Burns' love for music and the passion to play the piano blossomed when she was a little girl living on a family farm in Corsica. The age difference between Burns and her four older siblings was significant, with her oldest sister already off to college and her brothers busy helping out on the farm when Burns was 5. Without much else to do, the piano became her best friend.
"A great influence of mine was my Aunt Lola, an excellent musician," she said. "I had already started taking piano lessons and learned how to read notes. When Aunt Lola came to visit us at home, we would always sit together at the piano and play duets."
She is thankful for the sacrifices her family made to allow her to take lessons even though times were hard.

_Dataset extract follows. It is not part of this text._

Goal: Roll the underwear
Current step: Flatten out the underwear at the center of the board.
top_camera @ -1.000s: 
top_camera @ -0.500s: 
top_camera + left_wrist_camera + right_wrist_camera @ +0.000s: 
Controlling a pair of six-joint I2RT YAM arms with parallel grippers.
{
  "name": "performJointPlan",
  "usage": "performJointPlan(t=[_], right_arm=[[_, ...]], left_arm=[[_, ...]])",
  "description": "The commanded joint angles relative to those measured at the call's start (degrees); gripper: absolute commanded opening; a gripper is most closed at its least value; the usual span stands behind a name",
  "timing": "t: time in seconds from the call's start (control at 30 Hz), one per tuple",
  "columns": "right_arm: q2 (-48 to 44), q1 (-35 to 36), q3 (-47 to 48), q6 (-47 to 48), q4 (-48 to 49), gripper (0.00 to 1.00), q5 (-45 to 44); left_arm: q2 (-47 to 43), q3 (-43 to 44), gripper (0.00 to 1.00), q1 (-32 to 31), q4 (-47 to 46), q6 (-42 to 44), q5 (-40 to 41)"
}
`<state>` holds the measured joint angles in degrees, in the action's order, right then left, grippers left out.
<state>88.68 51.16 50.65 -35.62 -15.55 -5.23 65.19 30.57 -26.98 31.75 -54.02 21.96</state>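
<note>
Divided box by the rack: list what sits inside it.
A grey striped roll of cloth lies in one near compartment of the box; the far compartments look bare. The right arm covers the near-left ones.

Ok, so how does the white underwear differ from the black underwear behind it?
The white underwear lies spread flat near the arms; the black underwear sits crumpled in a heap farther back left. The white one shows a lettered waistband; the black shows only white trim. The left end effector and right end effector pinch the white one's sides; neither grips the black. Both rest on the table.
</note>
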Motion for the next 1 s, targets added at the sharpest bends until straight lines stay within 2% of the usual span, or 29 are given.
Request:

At age 15, she landed her first organist job, playing at St. John's Lutheran Church in Blooming Valley, a little country church just a mile and a half from her home in Corsica.
"They had an old reed organ, and you had to pump all through the service to keep the air in the pipes and keep it going," Burns said.
Through high school, the young pianist kept busy accompanying soloists or entering countless contests. After high school graduation, she went on to obtain a teaching degree from the University of South Dakota at Springfield, where she met the love of her life, Cliff Burns. The couple was engaged for a year, got married and had three boys. In 1964, the young family moved to Mitchell, and in 1968 she gave birth to a daughter, Lisa.
Shortly after the family joined the congregation of First Lutheran in Mitchell, a couple of women from the music committee at the church found out she played the piano.
"I wasn't really conned into it. They asked me if I would be interested in learning to play the pipe organ. I hadn't even considered the thought," Burns said.
Burns discussed the offer with her late husband Cliff, and they decided it was a good opportunity.
One of the organists at First Lutheran, Dale Fluegel, took her under his wings. After four or five sessions, Fluegel said to her, "If it sounds good, use it."
"So I played at a funeral in 1969. I remember that very well. I shook so hard I could hardly change the pistons," Burns said.
Years of hard work, dedication, practice and hundreds of performances at various churches in the Mitchell area followed.
"It doesn't just all of a sudden happen to you. You have to keep doing it. Putting your hands together and playing with emotion is not always a natural thing or something that can be taught," Burns said.
In 1985, the senior organist at First Lutheran, Mary Woolsey, died, and Burns was offered the lead organist position, which she has held since. Burns continued teaching piano lessons to more than 200 children in the region and still volunteers at a local hospital in town.
During her life-spanning career, the gifted musician has accompanied the South Dakota Chorale under the direction of Doctor Greg Aune and Paul Almgald, played for nine musical productions at the Mitchell Area Community Theatre in Mitchell, performed several times at Dakota Wesleyan University and even accompanied the late country legend Patsy Cline.
Many soloists have appreciated working with Burns, calling her special with an incomparable gift of tuning in with them while she accompanies them on the pipe organ.
"You learn to breathe with them. You learn the inflection of the song and tune in. I think that's very important. You have to have that in you as an accompanist, even though you are not singing. It's hard to describe," Burns said. "I have never composed and do not improvise. I am a note reader, like when you go to the library and pick up a book, you can read it. I have the same feeling about music."